With two days free I reckoned I’d make Newark, twenty-four miles downstream, sometime on Friday – not too late, I hoped, to get home by bus.
A mile in, I pass the Notts Forest stadium. You can’t in this image read the white on red lettering on the stand facing us. It’s the name of the only man both Notts Forest and Derby County fans idolise.
A boom prevents inadvertent passage over my first weir, at Holme Pierrepoint. I may be wrong but don’t think it’s named after the three man dynasty of British hangmen.
Seventh cylinder from right stands a cormorant.
There are three ways forward for a canoeist reaching Holme Pierrepoint. First is to go left over the weir. No chance, not with kayak laden with kit, and large signage at the lip making it clear British Waterways will accept no liability for those who disregard its advice on the matter.

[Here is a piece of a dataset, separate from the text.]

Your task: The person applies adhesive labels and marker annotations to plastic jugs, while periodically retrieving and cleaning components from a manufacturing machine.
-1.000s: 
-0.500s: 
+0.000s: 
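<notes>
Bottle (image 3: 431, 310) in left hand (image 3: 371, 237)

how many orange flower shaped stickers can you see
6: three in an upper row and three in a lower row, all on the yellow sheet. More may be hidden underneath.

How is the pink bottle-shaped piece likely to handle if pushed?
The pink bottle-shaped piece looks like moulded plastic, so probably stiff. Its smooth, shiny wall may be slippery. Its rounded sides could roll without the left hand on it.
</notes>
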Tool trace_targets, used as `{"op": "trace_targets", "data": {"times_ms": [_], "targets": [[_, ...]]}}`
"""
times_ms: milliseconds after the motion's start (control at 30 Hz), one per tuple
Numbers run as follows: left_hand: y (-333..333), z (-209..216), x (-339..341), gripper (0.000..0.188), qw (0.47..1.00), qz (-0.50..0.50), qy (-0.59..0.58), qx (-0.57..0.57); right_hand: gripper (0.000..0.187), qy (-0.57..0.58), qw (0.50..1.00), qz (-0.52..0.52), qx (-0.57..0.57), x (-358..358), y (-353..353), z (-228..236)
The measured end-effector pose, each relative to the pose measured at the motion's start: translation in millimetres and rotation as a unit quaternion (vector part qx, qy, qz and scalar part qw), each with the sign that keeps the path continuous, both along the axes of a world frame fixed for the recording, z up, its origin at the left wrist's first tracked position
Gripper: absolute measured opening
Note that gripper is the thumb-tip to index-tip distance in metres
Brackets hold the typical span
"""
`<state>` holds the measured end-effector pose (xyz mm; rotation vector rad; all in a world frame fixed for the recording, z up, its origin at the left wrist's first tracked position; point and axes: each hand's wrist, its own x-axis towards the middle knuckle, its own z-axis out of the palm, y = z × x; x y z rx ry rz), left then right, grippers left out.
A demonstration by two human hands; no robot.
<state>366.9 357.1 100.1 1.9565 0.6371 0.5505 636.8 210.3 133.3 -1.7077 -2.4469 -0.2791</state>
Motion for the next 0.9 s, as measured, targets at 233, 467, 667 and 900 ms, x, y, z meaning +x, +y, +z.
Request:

Second is the middle passage, the only option for most traffic, along the few hundred yards of lock and canal cut that bypass the shallow rapids.
The third way is down the slalom course to the right. It too rejoins the river downstream of the weir, but offers a few thrills of its own along the way.
Did I go down it? You bet. Only for the most seriously turbulent section, just over a hundred metres long, did I take the precaution of unloading everything bar self and paddle. What a ride! I’ll be back, solo, or with a fellow thrill seeker.
Latest addition to my highly acclaimed Drowned Bicycle series.
Locks on the Trent are fewer and further between than on the canals in these parts, but are also more challenging. It’s those high sides, you see. Of course, the lock proper must have high sides when the water is let out. But the Trent’s locks, unlike those of most canals, have high sides on the approaches too. It is here the canoeist must disembark.
They do have metal ladders, set into recesses, that descend low enough for the kayaker. Once you’ve shinned up them, vertically hauling fifteen kilos of boat after you is not a problem either, not when you have three metres of painter rope – and don’t let go of it on the top rung.
I nearly did, because by the time I’d reached said altitude I had but six inches of the stuff in my fist. For so short a trip I’d left the five metres of spare in the garage at Steel City House. I shan’t be doing that again. There were a couple of scary moments.
Once you’re passed tipping point, you can stop hauling and simply press the front of the boat downwards to lift the rear end up and away from the lock side. In fact you have to, on pain of flicking the skeg off and into the water. I’ve done this so know what I’m talking about. On a lock this steep I reckon I’d be a good ten minutes lowering the boat, getting back in, and paddling to wherever it floated.
But even without such mishaps, what makes these steep lock sides such a hassle – not for the day canoeist but for the canoe camper – is standing up on a bobbing canoe with one hand on a rung, the other getting the rest of your kit up a wall that’s taller than you.
It’s doable, of course it is. You have to take care is all, and tidy the kit in situ else risk knocking it into the water or, worse, tripping over it. On Friday I was ten hours on the river. It’s easy to make mistakes when tired. You need a little algorithm:
Approach foot of ladder.
Thread painter through lowest rung and back to midway canoe handle
Secure with double knot.
Stand, carefully, and grip a shoulder height rung.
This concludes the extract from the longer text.